*** AVAILABLE DATA ***
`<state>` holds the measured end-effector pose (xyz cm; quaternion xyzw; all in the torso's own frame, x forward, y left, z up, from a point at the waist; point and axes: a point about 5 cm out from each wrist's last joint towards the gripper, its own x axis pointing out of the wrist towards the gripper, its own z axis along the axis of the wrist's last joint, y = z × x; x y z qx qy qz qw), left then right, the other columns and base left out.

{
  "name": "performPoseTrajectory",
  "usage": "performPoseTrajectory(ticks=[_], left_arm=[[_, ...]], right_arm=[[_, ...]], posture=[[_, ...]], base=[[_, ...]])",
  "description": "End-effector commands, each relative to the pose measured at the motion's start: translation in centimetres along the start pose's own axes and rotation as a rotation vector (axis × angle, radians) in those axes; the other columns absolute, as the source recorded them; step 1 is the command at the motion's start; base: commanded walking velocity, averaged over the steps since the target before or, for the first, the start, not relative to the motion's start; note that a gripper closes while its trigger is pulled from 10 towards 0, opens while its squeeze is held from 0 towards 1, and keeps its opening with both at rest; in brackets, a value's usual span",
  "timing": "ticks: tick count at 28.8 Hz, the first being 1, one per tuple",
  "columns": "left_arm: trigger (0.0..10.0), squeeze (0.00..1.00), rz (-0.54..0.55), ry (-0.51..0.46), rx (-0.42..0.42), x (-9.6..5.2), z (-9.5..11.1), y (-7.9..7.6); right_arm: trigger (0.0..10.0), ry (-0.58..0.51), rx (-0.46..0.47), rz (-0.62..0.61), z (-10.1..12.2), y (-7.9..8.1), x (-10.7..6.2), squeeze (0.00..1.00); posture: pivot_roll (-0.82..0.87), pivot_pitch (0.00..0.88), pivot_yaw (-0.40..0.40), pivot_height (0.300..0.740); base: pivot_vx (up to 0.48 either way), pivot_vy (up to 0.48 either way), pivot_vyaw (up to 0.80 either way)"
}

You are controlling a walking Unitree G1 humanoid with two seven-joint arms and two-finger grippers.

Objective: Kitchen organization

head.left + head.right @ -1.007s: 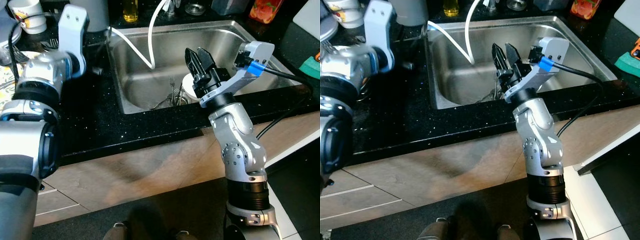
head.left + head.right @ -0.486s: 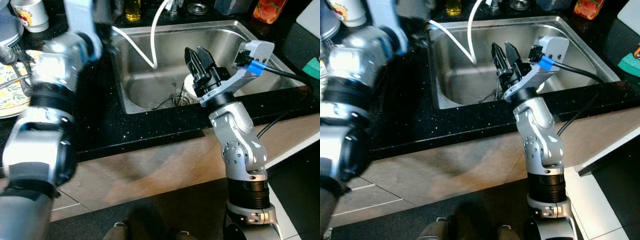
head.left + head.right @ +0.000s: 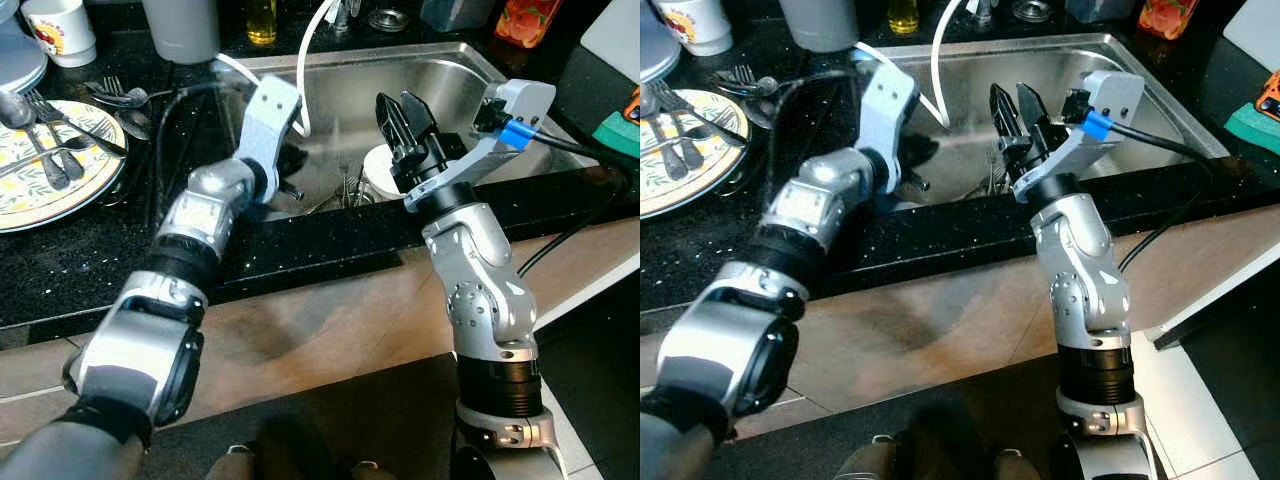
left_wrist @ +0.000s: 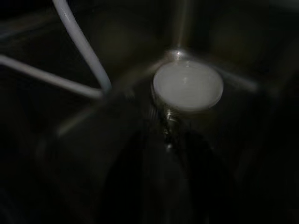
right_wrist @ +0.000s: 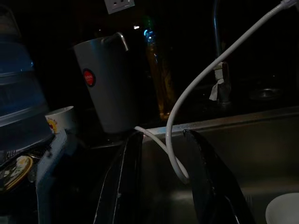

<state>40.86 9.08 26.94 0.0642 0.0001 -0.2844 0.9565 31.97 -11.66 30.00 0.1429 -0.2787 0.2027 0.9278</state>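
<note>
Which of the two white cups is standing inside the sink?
The plain white cup in the sink, just behind the right gripper. The other cup, with a printed picture, stands on the counter at far left.

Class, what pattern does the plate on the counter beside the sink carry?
The plate has a yellow-green leaf pattern on white, clearest in the left eye view.

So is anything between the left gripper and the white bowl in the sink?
Nothing visible. In the left wrist view the white bowl lies straight ahead past the dark fingers; the white hose loops off to one side, clear of that line.
</note>
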Motion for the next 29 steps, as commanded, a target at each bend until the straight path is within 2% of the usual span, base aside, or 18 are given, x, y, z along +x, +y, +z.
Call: performPoseTrajectory(ticks=[1,2,3,4,6,8,11,13,14,16,17,19,20,21,24,25,27,29], left_arm=[[10.0,0.81,-0.003,-0.190,-0.060,-0.8,2.3,0.2],[10.0,0.81,-0.003,-0.190,-0.060,-0.8,2.3,0.2],[10.0,0.81,0.007,-0.272,-0.070,-1.3,3.4,0.6],[10.0,0.00,0.030,-0.350,-0.088,-2.0,4.6,1.1],[10.0,0.00,0.066,-0.425,-0.087,-3.6,5.9,1.8],[10.0,0.00,0.066,-0.425,-0.087,-3.6,5.9,1.8],[10.0,0.00,0.057,-0.426,-0.050,-5.2,6.1,1.4],[10.0,0.00,0.020,-0.350,0.011,-6.7,5.2,0.3],[10.0,0.00,-0.003,-0.285,0.005,-7.3,4.4,-0.3],[10.0,0.00,-0.019,-0.243,-0.007,-7.7,3.8,-0.7],[10.0,0.00,-0.019,-0.243,-0.007,-7.7,3.8,-0.7],[10.0,0.00,-0.004,-0.091,-0.022,-8.5,1.3,-1.8],[10.0,0.00,-0.004,-0.091,-0.022,-8.5,1.3,-1.8],[10.0,0.00,0.046,-0.047,-0.014,-9.4,0.4,-1.7],[10.0,0.00,0.229,-0.027,0.002,-11.0,0.1,0.7],[10.0,0.00,0.229,-0.027,0.002,-11.0,0.1,0.7],[10.0,0.00,0.431,-0.006,-0.022,-11.7,0.1,4.2],[10.0,0.00,0.569,0.024,-0.056,-12.0,0.0,6.4]], right_arm=[[10.0,-0.011,-0.011,-0.001,0.1,-0.2,-0.3,0.00],[10.0,-0.011,-0.011,-0.001,0.1,-0.2,-0.3,0.00],[10.0,-0.011,-0.011,0.003,0.0,-0.2,-0.2,0.00],[10.0,-0.011,-0.012,0.006,0.0,-0.2,-0.2,0.00],[10.0,-0.012,-0.015,0.006,0.0,-0.2,-0.3,0.00],[10.0,-0.012,-0.015,0.006,0.0,-0.2,-0.3,0.00],[10.0,-0.010,-0.020,0.000,-0.1,-0.2,-0.5,0.00],[10.0,-0.008,-0.032,-0.019,-0.2,-0.4,-0.9,0.00],[10.0,-0.009,-0.046,-0.033,-0.2,-0.4,-1.2,0.00],[10.0,-0.011,-0.055,-0.041,-0.2,-0.5,-1.3,0.00],[10.0,-0.011,-0.055,-0.041,-0.2,-0.5,-1.3,0.00],[10.0,-0.010,-0.115,-0.045,-0.2,-0.3,-1.8,0.00],[10.0,-0.010,-0.115,-0.045,-0.2,-0.3,-1.8,0.00],[10.0,-0.011,-0.128,-0.046,-0.1,-0.2,-2.0,0.00],[10.0,-0.011,-0.128,-0.051,0.0,-0.3,-2.2,0.00],[10.0,-0.011,-0.128,-0.051,0.0,-0.3,-2.2,0.00],[10.0,-0.012,-0.119,-0.054,-0.1,-0.5,-2.0,0.00],[10.0,-0.017,-0.118,-0.056,0.1,-0.7,-1.7,0.00]], posture=[[0.13,0.156,-0.014,0.740],[0.13,0.156,-0.014,0.740],[0.13,0.154,-0.014,0.740],[0.13,0.147,-0.014,0.740],[0.14,0.139,-0.014,0.740],[0.14,0.139,-0.014,0.740],[0.14,0.132,-0.015,0.740],[0.15,0.125,-0.012,0.740],[0.15,0.123,-0.010,0.740],[0.15,0.121,-0.008,0.740],[0.15,0.121,-0.008,0.740],[0.19,0.115,-0.008,0.740],[0.19,0.115,-0.008,0.740],[0.19,0.117,-0.011,0.740],[0.19,0.112,-0.022,0.740],[0.19,0.112,-0.022,0.740],[0.20,0.107,-0.030,0.740],[0.20,0.107,-0.032,0.740]], base=[[0.000,0.000,0.00],[0.000,0.000,0.00],[0.000,0.000,0.00],[0.000,0.000,0.00],[0.000,0.000,0.00],[0.000,0.000,0.00],[0.000,0.000,0.00],[0.000,0.000,0.00],[0.000,0.000,0.00],[0.000,0.000,0.00],[0.000,0.000,0.00],[0.000,0.000,0.00],[0.000,0.000,0.00],[0.000,0.000,0.00],[0.000,0.000,0.00],[0.000,0.000,0.00],[0.000,0.000,0.00],[0.000,0.000,0.00]])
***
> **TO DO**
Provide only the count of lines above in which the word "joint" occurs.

> **WRITTEN ANSWER**
2